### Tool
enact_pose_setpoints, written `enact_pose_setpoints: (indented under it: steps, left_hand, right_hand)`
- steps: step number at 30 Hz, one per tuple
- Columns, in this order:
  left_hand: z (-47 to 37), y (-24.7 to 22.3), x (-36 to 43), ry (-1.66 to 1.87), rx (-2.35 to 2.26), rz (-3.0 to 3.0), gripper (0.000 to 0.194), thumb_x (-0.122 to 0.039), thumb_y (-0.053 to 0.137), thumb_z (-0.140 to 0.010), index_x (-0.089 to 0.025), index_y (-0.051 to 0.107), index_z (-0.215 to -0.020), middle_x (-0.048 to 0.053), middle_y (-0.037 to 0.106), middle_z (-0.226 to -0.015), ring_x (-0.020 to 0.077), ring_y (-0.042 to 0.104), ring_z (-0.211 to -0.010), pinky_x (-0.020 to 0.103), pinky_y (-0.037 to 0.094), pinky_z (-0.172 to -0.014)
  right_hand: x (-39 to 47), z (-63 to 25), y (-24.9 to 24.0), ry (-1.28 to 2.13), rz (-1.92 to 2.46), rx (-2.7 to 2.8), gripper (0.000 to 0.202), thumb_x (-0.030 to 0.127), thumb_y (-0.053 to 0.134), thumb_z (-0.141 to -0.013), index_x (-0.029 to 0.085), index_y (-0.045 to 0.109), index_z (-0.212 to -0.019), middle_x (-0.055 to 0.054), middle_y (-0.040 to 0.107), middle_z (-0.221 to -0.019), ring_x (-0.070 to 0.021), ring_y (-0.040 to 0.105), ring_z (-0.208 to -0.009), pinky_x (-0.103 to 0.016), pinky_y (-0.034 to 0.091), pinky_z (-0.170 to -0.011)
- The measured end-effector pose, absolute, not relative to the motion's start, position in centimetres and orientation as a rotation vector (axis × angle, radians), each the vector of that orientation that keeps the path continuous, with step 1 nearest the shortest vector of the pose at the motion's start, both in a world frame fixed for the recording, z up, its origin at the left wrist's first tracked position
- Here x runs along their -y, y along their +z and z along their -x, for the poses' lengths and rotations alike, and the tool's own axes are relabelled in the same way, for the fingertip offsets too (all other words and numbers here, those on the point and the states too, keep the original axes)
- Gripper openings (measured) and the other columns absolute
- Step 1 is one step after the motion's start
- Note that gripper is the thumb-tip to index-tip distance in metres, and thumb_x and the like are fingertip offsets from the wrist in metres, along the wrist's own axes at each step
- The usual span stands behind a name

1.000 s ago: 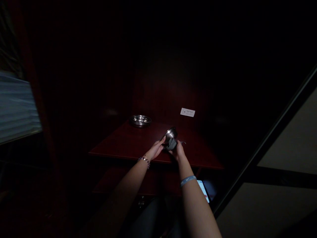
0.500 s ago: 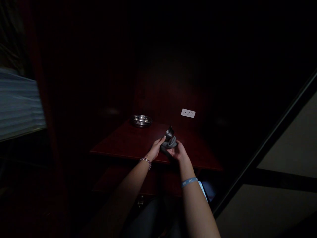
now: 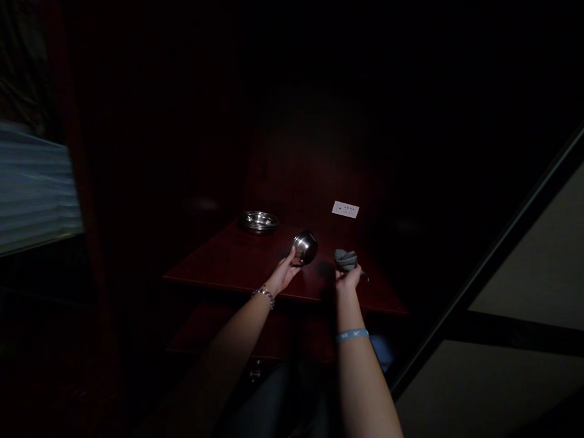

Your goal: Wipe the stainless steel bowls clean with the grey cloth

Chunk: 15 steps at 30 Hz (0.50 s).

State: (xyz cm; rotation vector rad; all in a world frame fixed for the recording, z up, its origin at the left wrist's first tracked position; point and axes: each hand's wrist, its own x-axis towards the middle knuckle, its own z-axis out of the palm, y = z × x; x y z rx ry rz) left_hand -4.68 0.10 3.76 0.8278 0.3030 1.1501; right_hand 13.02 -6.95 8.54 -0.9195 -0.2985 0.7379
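A shiny metal bowl (image 3: 305, 248) is tilted above the dark red desk (image 3: 214, 261), gripped at its lower left side by my left hand (image 3: 283, 274). To the right of it, apart from the bowl, my right hand (image 3: 349, 278) is closed round a bunched grey cloth (image 3: 345, 260). A stack of round metal dishes (image 3: 258, 222) rests on the desk at the back left.
A white socket plate (image 3: 345, 210) is on the dark wall behind the desk. Below the desktop is a lower red shelf (image 3: 205, 331). Pale ribbed material (image 3: 36, 188) shows at the far left, and a slanting dark edge runs down the right.
My hands have moved apart. The cloth has gone right with my right hand, away from the bowl, and the bowl has turned so that more of its shiny outside shows.
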Motion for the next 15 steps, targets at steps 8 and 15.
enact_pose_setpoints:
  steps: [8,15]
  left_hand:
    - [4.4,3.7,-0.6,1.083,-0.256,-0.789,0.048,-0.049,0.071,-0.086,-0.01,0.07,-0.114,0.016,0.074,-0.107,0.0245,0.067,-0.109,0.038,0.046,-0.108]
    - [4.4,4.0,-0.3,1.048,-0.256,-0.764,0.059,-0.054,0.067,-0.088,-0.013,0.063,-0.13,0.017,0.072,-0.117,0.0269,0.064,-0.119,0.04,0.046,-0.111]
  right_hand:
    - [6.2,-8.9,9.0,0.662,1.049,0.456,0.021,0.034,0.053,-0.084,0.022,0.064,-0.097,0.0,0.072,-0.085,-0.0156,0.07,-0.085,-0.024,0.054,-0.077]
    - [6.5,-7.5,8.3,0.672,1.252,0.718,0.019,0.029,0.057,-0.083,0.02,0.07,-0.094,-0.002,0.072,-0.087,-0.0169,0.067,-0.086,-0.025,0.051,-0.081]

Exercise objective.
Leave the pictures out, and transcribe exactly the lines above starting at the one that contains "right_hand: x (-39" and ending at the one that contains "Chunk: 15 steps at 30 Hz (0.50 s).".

Written reply.
  right_hand: x (-39 to 47), z (-63 to 25), y (-24.9 to 24.0), ry (-1.28 to 2.13), rz (-1.92 to 2.46), rx (-2.7 to 2.8), gripper (0.000 to 0.202), thumb_x (-0.030 to 0.127), thumb_y (-0.053 to 0.134), thumb_z (-0.141 to -0.013), index_x (-0.029 to 0.085), index_y (-0.045 to 0.109), index_z (-0.212 to -0.019), middle_x (-0.055 to 0.054), middle_y (-0.040 to 0.107), middle_z (-0.221 to -0.019), ring_x (-0.070 to 0.021), ring_y (-0.040 to 0.105), ring_z (-0.208 to -0.009), pinky_x (-0.103 to 0.016), pinky_y (-0.034 to 0.091), pinky_z (-0.170 to -0.011)
- The measured end-effector pose, absolute, not relative to the motion's start, position in centimetres and orientation as a rotation vector (axis × angle, radians), each the vector of that orientation that keeps the path continuous, with step 1 nearest the shortest vector of the pose at the motion's start, both in a world frame fixed for the recording, z up, its origin at the left wrist's first tracked position
- Here x runs along their -y, y along their +z and z along their -x, for the poses' lengths and rotations alike, and the tool's own axes are relabelled in the same way, for the fingertip offsets too (all other words and numbers here, those on the point and the states too, keep the original axes)
- Gripper openings (measured) and the other columns absolute
- Step 1 is one step after the motion's start
- Note that gripper is the thumb-tip to index-tip distance in metres, and thumb_x and the like are fingertip offsets from the wrist in metres, along the wrist's own axes at each step
- The usual span stands behind a name

1.000 s ago: 
0.500 s ago: 
now: 

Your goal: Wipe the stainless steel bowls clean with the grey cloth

Chunk: 15 steps at 30 Hz (0.50 s).

The output requires no additions.